Task brief: A faithful copy of the listing below is required.

Supplied information:

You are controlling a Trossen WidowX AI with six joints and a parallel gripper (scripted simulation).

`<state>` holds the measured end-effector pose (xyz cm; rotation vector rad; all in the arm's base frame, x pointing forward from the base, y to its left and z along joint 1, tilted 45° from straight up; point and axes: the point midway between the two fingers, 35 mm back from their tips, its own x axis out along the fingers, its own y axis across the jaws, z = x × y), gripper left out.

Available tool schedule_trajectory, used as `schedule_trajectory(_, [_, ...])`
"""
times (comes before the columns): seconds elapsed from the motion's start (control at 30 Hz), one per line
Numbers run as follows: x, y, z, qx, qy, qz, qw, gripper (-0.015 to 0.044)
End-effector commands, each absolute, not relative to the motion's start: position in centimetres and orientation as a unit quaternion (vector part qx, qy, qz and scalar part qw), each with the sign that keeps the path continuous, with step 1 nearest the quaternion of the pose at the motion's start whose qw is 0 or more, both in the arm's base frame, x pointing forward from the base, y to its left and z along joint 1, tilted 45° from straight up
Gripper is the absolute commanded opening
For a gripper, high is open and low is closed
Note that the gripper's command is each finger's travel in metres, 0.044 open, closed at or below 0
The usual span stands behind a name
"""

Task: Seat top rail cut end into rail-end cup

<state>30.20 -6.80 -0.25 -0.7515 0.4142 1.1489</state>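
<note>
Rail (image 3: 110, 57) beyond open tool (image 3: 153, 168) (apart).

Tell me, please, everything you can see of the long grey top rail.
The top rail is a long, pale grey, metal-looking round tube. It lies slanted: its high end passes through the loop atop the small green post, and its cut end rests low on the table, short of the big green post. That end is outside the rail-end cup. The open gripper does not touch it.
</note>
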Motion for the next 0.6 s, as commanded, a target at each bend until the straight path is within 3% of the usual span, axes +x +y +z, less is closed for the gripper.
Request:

Result of this exercise:
You are controlling a Trossen WidowX AI with six joints and a parallel gripper (scripted simulation).

`<state>` holds the measured end-effector pose (xyz cm; rotation vector rad; all in the arm's base frame, x pointing forward from the base, y to its left and z along joint 1, tilted 45° from straight up; point and axes: the point midway between the two fingers, 35 mm back from their tips, its own x axis out along the fingers, its own y axis across the jaws, z = x × y), gripper left out.

Available tool schedule_trajectory, used as `schedule_trajectory(_, [_, ...])`
"""
times (comes before the columns): seconds elapsed from the motion's start (control at 30 Hz), one per line
Numbers run as follows: x, y, z, qx, qy, qz, qw, gripper (-0.015 to 0.044)
End-effector commands, each absolute, not relative to the motion's start: position in centimetres and orientation as a unit quaternion (vector part qx, qy, qz and scalar part qw), each with the sign that keeps the path continuous, with step 1 nearest the quaternion of the pose at the motion's start whose qw is 0 or more, both in the arm's base frame, x pointing forward from the base, y to its left and z along joint 1, tilted 45° from straight up
Gripper is the absolute commanded opening
For a gripper, high is open and low is closed
Note that the gripper's command is each finger's travel in metres, 0.044 open, closed at or below 0
The usual span stands behind a name
"""

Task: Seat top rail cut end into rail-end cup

<state>30.20 -6.80 -0.25 -0.7515 0.4142 1.1489</state>
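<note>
Rail (image 3: 110, 57) beyond open tool (image 3: 153, 168) (apart).

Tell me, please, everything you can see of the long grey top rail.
The top rail is a long, pale grey, metal-looking round tube. It lies slanted: its high end passes through the loop atop the small green post, and its cut end rests low on the table, short of the big green post. That end is outside the rail-end cup. The open gripper does not touch it.
</note>
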Motion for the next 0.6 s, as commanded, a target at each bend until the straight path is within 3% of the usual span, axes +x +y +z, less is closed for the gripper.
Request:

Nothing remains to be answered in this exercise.